Plus, with the way schools are set up now, its a system that sets these kids up to fail. The schools get paid on a basis of how many of their students pass (plus it ups their reputation that they have such high passing percentage and they get more GOV'T funds)....BUT....this allows the kids to just screw off and not pay attention, limp through with Cs and Ds, and barely have to pay attention in classes. They go through school, don't learn crap, still pass, don't want to pay their dues and put in the work, then think they're endeared the world. Oh well, what can we do?
Kind of off topic here but still relative...... We recently had a teacher in one of the local schools who gave a student a "0" for not handing in an assignment (0 as in 0% for not even trying). The parents and the school board told him to re-grade the kids work..... The teacher refused, he said that if the kid would have put forth the effort to complete the assignment he would not have given him a "0".
The school board suspended the teacher and said it gives a complex to children that can harm the way they function in adulthood. They told the teacher to re-grade and he could come back to work but he refused.
Lol..... I too have had to hire some of these new-method kids and they tend to last less than a week on the job or they are the first to get hurt on the job and milk compensation. Just think....... these are our up and coming Presidents and Prime Ministers!
Kind of off topic here but still relative...... We recently had a teacher in one of the local schools who gave a student a "0" for not handing in an assignment (0 as in 0% for not even trying). The parents and the school board told him to re-grade the kids work..... The teacher refused, he said that if the kid would have put forth the effort to complete the assignment he would not have given him a "0".
The school board suspended the teacher and said it gives a complex to children that can harm the way they function in adulthood. They told the teacher to re-grade and he could come back to work but he refused.
Exactly! Is such a bunch of BS that the teacher got in trouble for trying to make the kid do what he was supposed to, which in turn, teaches the kid "Hey, I don't have to do anything, and I still get the reward".....I'm Sorry but THIS IS THE COMPLEX WE SHOULD BE WORRIED ABOUT. This harms kids and the rest of the world 10x more than actually making them realize that working for the reward is the way the world is supposed to work. Whole damn system is broken, all the way from the parents to the schools, makes me so glad I was raised the way I was.
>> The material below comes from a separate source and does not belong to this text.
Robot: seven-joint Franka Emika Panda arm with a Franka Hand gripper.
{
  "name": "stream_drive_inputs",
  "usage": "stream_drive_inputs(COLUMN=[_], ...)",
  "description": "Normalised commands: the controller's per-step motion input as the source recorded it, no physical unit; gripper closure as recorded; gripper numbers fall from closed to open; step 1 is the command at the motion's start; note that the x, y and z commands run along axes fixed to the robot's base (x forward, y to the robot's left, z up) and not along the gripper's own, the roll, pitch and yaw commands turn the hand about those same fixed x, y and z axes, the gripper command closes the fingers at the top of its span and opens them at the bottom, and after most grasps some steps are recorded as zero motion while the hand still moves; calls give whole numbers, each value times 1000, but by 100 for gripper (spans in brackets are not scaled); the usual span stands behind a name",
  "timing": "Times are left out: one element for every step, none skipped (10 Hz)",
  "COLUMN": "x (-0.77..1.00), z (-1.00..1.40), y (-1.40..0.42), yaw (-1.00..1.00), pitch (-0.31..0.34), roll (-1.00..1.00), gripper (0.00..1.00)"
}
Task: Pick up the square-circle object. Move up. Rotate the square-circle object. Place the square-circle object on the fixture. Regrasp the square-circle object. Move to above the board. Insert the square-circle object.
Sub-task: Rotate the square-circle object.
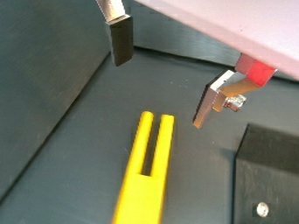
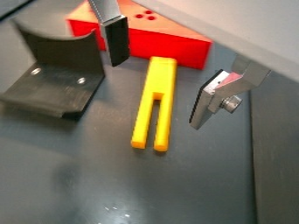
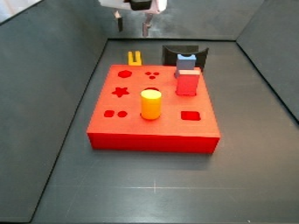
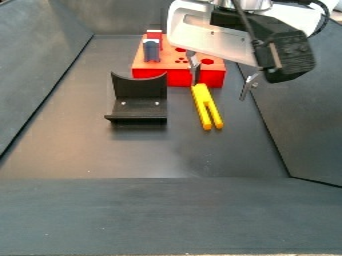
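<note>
The square-circle object [image 2: 152, 101] is a long yellow bar with a slot. It lies flat on the dark floor between the board [image 2: 146, 39] and the fixture [image 2: 52, 79], and shows in both wrist views [image 1: 146, 171] and both side views [image 3: 135, 59] [image 4: 205, 106]. My gripper [image 2: 156, 93] is open and empty, hovering above the bar's board-side end with one finger on each side, not touching it. It also shows in a wrist view [image 1: 160, 92] and in both side views [image 3: 132, 31] [image 4: 221, 80]. The board [image 3: 152, 114] is a large red block with holes.
On the board stand a short yellow cylinder [image 3: 151, 103], a small red cuboid [image 3: 186, 84] and a blue-grey piece [image 3: 186, 61]. The fixture [image 3: 184, 54] [image 4: 136, 100] stands next to the board. Dark sloping walls enclose the floor.
</note>
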Motion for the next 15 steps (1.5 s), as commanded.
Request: stream_drive_inputs(x=[36,36,36,36,36,36,36,36,0,5,23,25,34,39,46], z=[-43,-43,-43,-43,-43,-43,-43,-43,-1000,-1000,-1000,-1000,-1000,-998,-847], y=[-3,-3,-3,-3,-3,-3,-3,-3,0,0,-2,0,3,3,7], yaw=[1000,1000,1000,1000,754,534,311,235,0,-36,-33,-26,-11,-8,-2], pitch=[-7,-7,-10,-11,-13,-12,-12,-12,0,-7,-36,-41,-58,-62,-66], roll=[6,6,9,10,11,11,11,11,0,0,-10,-23,-57,-69,-94], gripper=[0,0,0,0,0,0,0,0,0,0,0,0,0,0,0])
Too bad the school administrators, ivory tower university theorists will never read anything like this. Our society is going the way of the Roman empire, they couldn't get romans to stand in their army (which really was their industry in many ways), so they got foreign troops. Once they learned how to fight as an organized army these "barbarians" sacked Rome. I think we are repeating history.
By the way I am a mining engineer and have worked the mines for 40 years. In our ranks there are just old men and kids. But some of the kids are good and are worth the time and effort. The universities haven't screwed up engineering yet, that is why so few go into that profession, because it is very hard work. (I worked as an old school type miner so I know a little about hard work).